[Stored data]
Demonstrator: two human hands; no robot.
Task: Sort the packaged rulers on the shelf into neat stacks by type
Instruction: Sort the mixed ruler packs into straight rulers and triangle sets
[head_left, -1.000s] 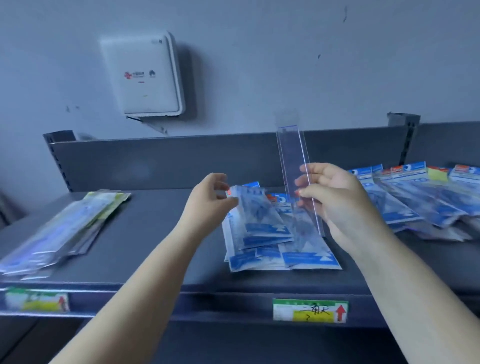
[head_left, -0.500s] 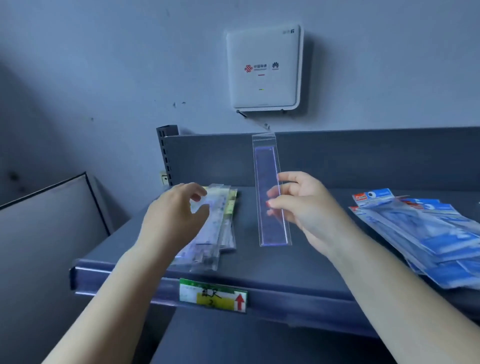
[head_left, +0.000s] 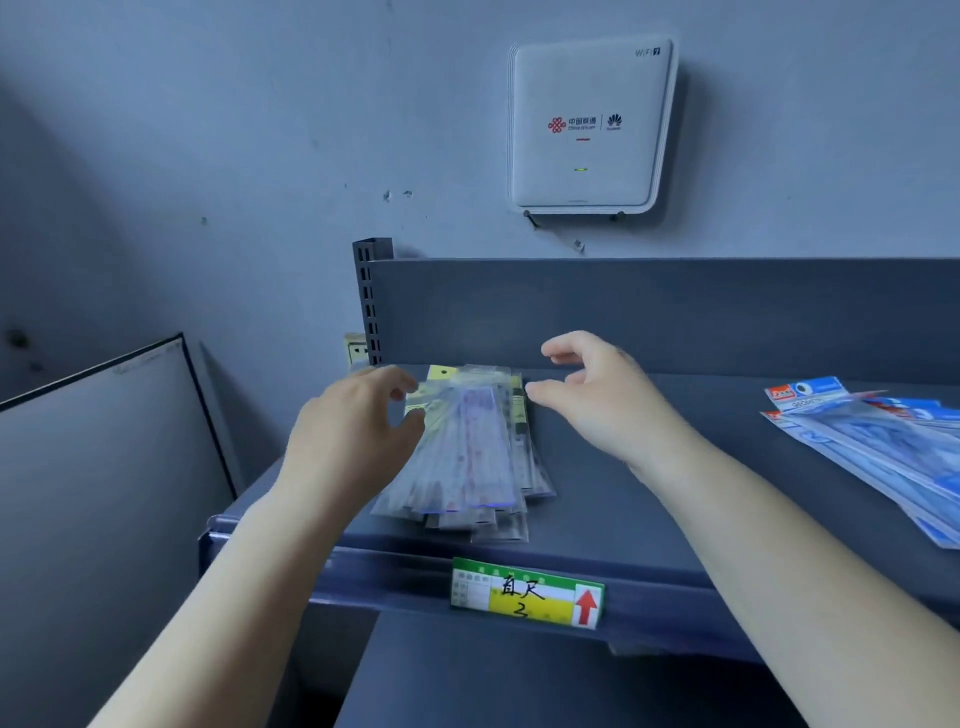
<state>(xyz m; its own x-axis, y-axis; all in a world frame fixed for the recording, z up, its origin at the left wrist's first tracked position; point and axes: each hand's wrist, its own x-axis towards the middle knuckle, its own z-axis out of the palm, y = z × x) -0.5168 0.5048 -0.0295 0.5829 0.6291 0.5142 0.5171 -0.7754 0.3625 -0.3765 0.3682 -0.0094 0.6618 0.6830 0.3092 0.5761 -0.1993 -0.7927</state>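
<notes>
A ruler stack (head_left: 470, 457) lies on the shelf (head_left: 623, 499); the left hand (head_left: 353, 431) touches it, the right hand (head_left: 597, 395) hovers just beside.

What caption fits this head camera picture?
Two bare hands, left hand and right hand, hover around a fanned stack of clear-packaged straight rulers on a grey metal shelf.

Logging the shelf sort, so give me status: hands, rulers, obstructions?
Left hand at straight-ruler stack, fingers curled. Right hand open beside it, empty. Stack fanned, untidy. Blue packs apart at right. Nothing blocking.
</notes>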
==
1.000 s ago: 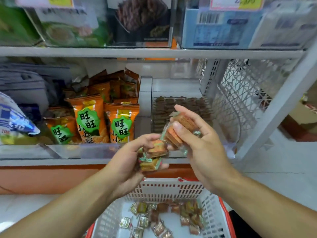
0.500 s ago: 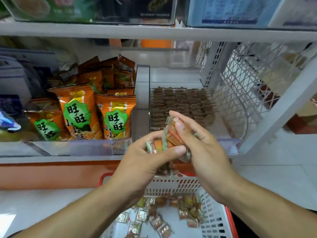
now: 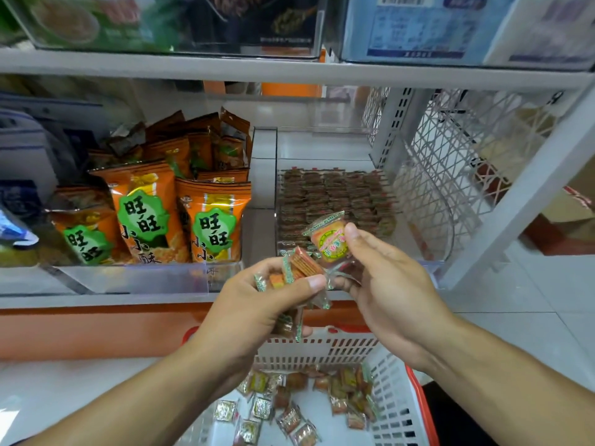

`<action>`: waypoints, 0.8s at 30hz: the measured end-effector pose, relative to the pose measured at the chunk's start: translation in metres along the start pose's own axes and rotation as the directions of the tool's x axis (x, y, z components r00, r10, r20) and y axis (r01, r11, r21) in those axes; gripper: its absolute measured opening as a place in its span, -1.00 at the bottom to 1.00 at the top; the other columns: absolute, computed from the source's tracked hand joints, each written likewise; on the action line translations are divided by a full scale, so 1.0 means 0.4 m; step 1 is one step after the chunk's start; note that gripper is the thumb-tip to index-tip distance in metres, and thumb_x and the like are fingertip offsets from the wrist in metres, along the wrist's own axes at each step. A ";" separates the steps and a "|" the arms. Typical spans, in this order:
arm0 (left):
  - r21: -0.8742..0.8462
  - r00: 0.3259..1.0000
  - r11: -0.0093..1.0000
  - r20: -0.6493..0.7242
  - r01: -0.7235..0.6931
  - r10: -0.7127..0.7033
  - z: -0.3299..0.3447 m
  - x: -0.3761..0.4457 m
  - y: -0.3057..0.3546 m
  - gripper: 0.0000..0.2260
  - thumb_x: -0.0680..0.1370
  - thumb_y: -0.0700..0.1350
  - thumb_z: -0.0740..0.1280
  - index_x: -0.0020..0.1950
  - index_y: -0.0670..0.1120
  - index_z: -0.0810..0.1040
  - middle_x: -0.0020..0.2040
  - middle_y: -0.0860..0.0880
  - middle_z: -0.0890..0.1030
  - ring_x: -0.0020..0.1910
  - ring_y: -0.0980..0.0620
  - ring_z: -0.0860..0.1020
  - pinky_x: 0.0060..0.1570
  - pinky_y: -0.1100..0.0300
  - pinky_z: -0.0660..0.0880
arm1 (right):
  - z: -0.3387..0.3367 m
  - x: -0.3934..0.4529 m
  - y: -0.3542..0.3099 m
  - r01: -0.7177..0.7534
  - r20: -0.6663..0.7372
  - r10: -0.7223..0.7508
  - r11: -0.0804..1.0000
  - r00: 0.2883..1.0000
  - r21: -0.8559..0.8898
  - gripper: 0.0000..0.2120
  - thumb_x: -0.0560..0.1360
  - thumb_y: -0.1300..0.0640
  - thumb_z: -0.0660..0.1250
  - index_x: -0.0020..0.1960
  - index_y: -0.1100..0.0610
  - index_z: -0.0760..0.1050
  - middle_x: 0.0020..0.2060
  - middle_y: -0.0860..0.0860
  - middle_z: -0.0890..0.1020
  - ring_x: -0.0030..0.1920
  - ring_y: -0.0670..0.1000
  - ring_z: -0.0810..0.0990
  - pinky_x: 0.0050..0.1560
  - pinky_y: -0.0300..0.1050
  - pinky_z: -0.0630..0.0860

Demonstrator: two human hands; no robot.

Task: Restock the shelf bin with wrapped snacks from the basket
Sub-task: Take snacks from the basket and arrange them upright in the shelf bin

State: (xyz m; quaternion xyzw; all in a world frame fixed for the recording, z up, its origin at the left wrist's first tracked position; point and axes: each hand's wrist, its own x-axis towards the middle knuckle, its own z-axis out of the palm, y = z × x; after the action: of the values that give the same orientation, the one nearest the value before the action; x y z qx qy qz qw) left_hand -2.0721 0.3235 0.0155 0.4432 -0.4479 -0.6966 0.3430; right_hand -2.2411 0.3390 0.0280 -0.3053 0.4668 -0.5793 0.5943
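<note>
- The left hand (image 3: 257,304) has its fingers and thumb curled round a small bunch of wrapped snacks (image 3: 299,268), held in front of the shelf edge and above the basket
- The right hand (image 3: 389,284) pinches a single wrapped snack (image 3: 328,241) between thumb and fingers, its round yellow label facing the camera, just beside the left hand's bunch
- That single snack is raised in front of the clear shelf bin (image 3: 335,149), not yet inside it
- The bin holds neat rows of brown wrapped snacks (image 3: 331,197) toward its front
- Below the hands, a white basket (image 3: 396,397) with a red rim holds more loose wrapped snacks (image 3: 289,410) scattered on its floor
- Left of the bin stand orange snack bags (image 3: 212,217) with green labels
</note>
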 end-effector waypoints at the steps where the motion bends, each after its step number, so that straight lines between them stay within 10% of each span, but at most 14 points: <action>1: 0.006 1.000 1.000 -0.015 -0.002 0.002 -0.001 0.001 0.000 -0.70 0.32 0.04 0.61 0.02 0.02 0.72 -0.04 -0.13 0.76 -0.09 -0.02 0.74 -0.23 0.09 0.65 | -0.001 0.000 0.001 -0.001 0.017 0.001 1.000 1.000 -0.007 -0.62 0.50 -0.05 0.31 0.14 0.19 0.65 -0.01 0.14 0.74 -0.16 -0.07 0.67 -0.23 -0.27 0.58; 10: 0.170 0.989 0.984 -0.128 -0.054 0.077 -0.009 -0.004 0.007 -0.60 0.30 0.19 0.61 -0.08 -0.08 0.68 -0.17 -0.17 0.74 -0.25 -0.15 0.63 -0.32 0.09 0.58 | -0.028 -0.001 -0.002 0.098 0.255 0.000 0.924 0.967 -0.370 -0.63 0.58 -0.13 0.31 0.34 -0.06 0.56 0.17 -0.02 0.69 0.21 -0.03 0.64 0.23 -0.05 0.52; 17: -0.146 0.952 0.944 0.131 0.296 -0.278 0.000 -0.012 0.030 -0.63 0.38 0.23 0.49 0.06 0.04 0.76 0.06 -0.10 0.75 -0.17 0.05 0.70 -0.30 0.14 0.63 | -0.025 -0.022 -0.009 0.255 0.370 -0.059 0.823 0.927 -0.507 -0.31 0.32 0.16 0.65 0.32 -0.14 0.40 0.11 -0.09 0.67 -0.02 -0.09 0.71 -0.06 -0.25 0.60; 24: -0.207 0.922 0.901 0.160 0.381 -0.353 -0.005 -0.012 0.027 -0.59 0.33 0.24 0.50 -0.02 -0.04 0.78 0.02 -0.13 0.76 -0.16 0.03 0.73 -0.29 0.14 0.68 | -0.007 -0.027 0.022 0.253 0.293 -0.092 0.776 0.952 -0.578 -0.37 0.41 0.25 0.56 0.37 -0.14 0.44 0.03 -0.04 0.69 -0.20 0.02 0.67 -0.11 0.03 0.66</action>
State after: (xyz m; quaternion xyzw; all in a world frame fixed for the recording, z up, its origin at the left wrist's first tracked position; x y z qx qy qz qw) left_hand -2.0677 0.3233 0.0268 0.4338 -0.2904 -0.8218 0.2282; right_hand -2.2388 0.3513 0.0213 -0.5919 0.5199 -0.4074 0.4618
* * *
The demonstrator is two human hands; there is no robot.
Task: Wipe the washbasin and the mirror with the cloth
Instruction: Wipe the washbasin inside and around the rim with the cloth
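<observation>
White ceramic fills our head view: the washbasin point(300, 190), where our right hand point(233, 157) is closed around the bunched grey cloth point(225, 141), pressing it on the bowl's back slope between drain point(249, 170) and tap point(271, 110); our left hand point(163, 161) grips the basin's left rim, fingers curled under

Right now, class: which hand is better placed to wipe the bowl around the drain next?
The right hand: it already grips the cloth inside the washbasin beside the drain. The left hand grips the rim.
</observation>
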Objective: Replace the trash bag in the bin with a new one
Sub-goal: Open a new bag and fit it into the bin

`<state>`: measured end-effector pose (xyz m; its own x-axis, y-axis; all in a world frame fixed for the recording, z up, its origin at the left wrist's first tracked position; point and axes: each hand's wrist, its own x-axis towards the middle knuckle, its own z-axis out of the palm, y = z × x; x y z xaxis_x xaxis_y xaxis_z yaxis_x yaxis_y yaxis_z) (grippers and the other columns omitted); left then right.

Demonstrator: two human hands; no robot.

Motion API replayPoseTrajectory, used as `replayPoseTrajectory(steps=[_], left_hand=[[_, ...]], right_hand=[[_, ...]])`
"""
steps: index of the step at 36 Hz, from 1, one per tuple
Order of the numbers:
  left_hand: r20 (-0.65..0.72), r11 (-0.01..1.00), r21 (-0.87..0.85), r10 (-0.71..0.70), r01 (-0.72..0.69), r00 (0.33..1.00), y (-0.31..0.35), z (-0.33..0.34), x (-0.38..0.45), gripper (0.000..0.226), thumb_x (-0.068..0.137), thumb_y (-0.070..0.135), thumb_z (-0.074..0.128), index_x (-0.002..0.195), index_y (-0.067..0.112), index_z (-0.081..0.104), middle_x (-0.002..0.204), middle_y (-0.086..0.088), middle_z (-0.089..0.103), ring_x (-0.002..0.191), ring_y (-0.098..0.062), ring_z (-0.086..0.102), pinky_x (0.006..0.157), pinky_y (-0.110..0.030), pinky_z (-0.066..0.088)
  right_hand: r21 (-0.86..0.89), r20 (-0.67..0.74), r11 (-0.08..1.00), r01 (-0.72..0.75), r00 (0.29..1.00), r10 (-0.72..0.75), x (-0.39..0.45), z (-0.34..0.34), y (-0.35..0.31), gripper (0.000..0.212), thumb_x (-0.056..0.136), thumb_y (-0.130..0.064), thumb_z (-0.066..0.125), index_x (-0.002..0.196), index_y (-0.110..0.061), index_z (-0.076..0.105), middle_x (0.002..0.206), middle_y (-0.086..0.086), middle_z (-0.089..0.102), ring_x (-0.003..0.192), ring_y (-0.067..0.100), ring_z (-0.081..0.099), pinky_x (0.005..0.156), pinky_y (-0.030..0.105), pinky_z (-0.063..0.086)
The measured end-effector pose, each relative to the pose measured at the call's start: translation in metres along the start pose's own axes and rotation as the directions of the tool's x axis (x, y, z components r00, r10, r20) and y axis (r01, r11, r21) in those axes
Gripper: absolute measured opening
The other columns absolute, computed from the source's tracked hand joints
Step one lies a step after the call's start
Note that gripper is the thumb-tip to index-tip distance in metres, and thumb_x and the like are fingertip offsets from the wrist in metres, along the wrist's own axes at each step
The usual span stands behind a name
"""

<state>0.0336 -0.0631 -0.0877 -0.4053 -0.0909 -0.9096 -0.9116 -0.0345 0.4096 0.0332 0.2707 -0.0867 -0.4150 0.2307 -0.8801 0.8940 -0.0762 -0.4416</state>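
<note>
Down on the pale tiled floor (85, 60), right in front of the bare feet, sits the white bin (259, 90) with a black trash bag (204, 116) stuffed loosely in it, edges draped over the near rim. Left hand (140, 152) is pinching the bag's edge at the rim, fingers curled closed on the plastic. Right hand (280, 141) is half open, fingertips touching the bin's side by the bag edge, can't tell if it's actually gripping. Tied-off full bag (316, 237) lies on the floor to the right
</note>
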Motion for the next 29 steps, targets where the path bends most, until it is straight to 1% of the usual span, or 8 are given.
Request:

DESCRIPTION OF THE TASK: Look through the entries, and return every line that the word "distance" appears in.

WRITTEN SOLUTION:
`<action>`: waypoints, 0.8s at 30hz: the measured end-effector pose, relative to the pose measured at the chunk's start: translation in metres along the start pose's own axes and rotation as the directions of the tool's x axis (x, y, z components r00, r10, r20) and y axis (r01, r11, r21) in those axes; gripper: its absolute measured opening as a place in its span, -1.00 at the bottom to 1.00 at the top; the other columns: absolute, computed from the source's tracked hand joints, each written likewise; on the action line translations are divided by a full scale, so 1.0 means 0.4 m; step 1 is one step after the chunk's start; note that gripper is the thumb-tip to index-tip distance in metres, and thumb_x and the like are fingertip offsets from the wrist in metres, along the wrist's own axes at each step. A ";" separates the steps and a "|" the arms. Typical spans, in this order:
Note that gripper is the thumb-tip to index-tip distance in metres, and thumb_x and the like are fingertip offsets from the wrist in metres, along the wrist's own axes at each step

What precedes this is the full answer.